Considérant ce qui suit :
Sur la jonction :
1. Les deux requêtes susvisées ayant fait l'objet d'une instruction commune et présentant à juger des questions similaires, il y a lieu de les joindre pour qu'il y soit statué par une seule ordonnance.
Sur la recevabilité :
2. Aux termes de l'article R. 222-1 du code de justice administrative : " () les présidents de formation de jugement des tribunaux () peuvent, par ordonnance : () 2° Rejeter les requêtes ne relevant manifestement pas de la compétence de la juridiction administrative ; () / 4° Rejeter les requêtes manifestement irrecevables, lorsque la juridiction n'est pas tenue d'inviter leur auteur à les régulariser ou qu'elles n'ont pas été régularisées à l'expiration du délai imparti par une demande en ce sens () ".
3. D'une part, Aux termes de l'article R. 234-43 du code pénitentiaire : " Une personne détenue qui entend contester la sanction prononcée à son encontre par le président de la commission de discipline doit, dans le délai de quinze jours à compter du jour de la notification de la décision, la déférer au directeur interrégional des services pénitentiaires préalablement à tout recours contentieux. Le directeur interrégi234-43onal dispose d'un délai d'un mois à compter de la réception du recours pour répondre par décision motivée. L'absence de réponse dans ce délai vaut décision de rejet. "
4. M. B n'établit pas avoir formé les recours administratifs préalables obligatoires prévus par les dispositions précitées de l'article R. 234-43 du code pénitentiaire. Il a été invité par le tribunal, par des courriers du 4 octobre 2023, à justifier dans un délai de quinze jours qu'il avait exercé les recours administratifs préalables obligatoires prévus par les dispositions citées au point précédent. La lettre recommandée qui lui a été adressée a été reçue le 25 octobre 2023. Faute de réponse à cette mesure de régularisation, il y a lieu de considérer que M. B n'a pas saisi le directeur interrégional des services pénitentiaires préalablement à son recours contentieux.
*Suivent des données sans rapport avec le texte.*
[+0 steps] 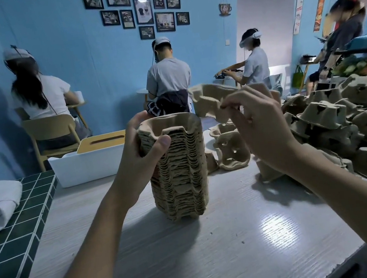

Celui-ci est, dès lors, manifestement irrecevable et il y a lieu de le rejeter en application des dispositions du 4° de l'article R. 222-1 du code de justice administrative.
5. D'autre part, aux termes de l'article L. 721 du code de procédure pénale : " Une réduction de peine peut être accordée par le juge de l'application des peines, après avis de la commission de l'application des peines, aux condamnés exécutant une ou plusieurs peines privatives de liberté qui ont donné des preuves suffisantes de bonne conduite et qui ont manifesté des efforts sérieux de réinsertion. () "
6. Le dispositif de réduction de peine relève de la compétence du juge de l'application des peines. Il s'ensuit qu'il n'appartient pas à la juridiction administrative de connaître des litiges relatifs à la nature et aux limites d'une peine infligée par une juridiction judiciaire. Par suite, les conclusions présentées par le requérant relatives à la réduction de sa peine doivent être rejetées comme étant présentées devant une juridiction incompétente pour en connaître, en application des dispositions du 2° de l'article R. 222-1 du code de justice administrative.
O R D O N N E :
Article 1er : Les requêtes n° 2302556 et 2302558 de M. B sont rejetées.
Article 2 : La présente ordonnance sera notifiée à M. A B et au garde des sceaux, ministre de la justice.
Fait à Toulouse, le 24 novembre 2023.
La présidente de la 4ème chambre,
S. CAROTENUTO
La République mande et ordonne au garde des sceaux, ministre de la justice, en ce qui le concerne ou à tous commissaires de justice à ce requis en ce qui concerne les voies de droit commun contre les parties privées, de pourvoir à l'exécution de la présente décision.